The project contains an exploratory remote sensing analysis of Sentinel-2 data over Sachrang, a small village in the Bavarian Alps.
It also reflects my personal connection to this area — it is idyllic in all seasons and hosts a vivid summer program.
- Data loading
- RGB composites
- Spectral indices
- PCA
- Unsupervised clustering (k=5)
- Class consolidation (3 classes)
- Summaries
The true-color composite (Bands 4-3-2) shows the landscape as seen by the human eye:
The false-color composite (Bands 8-4-3) highlights vegetation in red tones:
Compared to true color, vegetation health and land-use patterns stand out much more clearly.
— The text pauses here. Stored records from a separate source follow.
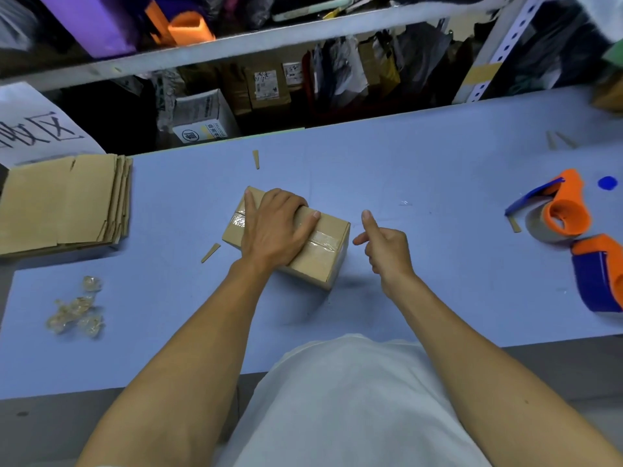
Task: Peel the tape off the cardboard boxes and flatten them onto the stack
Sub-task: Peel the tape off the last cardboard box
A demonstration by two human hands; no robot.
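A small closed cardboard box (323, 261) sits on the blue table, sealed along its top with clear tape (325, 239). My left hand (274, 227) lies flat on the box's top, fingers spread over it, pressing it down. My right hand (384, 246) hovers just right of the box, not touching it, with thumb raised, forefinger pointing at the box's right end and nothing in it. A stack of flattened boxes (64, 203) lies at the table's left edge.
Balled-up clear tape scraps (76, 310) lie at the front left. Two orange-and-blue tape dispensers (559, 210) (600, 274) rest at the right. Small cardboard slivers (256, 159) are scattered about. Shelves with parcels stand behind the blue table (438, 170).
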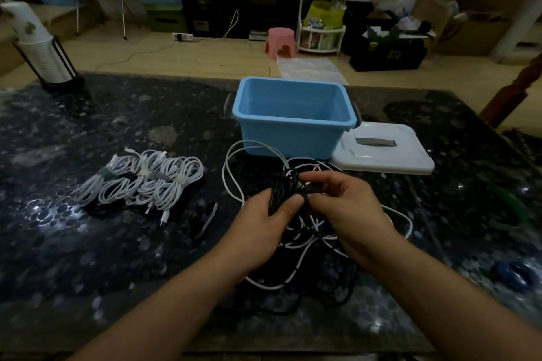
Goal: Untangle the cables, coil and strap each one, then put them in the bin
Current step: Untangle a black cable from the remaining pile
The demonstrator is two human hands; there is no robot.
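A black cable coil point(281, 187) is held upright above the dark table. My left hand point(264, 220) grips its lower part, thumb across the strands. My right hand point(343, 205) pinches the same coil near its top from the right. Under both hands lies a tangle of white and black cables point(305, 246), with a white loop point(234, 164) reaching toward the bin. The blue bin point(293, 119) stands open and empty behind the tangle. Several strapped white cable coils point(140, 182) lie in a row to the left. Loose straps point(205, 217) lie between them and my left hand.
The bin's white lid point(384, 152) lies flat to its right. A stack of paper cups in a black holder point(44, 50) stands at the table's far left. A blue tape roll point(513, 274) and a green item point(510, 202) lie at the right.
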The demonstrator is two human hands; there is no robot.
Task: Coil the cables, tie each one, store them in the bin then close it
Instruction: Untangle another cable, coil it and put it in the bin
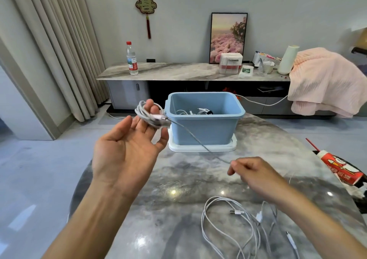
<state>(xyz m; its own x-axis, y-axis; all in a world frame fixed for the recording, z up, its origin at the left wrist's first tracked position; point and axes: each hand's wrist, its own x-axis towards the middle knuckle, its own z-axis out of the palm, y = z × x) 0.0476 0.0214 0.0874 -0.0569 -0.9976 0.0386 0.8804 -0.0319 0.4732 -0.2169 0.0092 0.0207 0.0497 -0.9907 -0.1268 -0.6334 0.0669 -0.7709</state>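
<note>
My left hand (129, 145) is raised palm up, left of the blue bin (206, 127). A coiled white cable (148, 114) is looped around its fingertips. The free end of that cable runs down to the right into my right hand (252, 171), which pinches it low over the table. The bin is open, holds several white coiled cables (195, 111), and stands on its white lid (202, 147). More loose white cables (230, 225) lie tangled on the table near me, partly under my right forearm.
The marble table (178, 179) is round, with its edge at the left. A red and white carton (341, 169) lies at the right edge. Behind stands a low cabinet with a water bottle (132, 59), a framed picture, boxes and a pink blanket (325, 79).
</note>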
- Highlights vegetation health and density.
- Values near 0.7–0.9 indicate dense forest canopy and healthy meadows.
- Lower values (<0.3) correspond to roads, rooftops, or bare ground.
- Sensitive to surface water and vegetation moisture.
- Most of the scene is dry (low values), as expected in alpine uplands.
- Brighter pixels may mark wetter soils or river corridors.
- Similar to NDVI but reduces soil brightness influence.
- Useful for agriculture and grasslands where vegetation is sparse.
- High values align with active crop or grass areas.
- Distinguishes built-up areas vs. vegetation.
- Positive values (yellow) → villages, roads, rooftops.
- Negative values (blue) → vegetated surfaces.
Takeaway:
Sachrang is dominated by healthy vegetation, with little open water, and villages that are clearly highlighted in NDBI against the natural background.
We applied PCA to the six Sentinel-2 reflective bands (B02, B03, B04, B08, B11, B12) to reduce dimensionality and explore dominant spectral patterns.
- Most of the spectral variability can be summarized in just the first 2 components (PC1 ~ 85%; PC2 ~ 12%)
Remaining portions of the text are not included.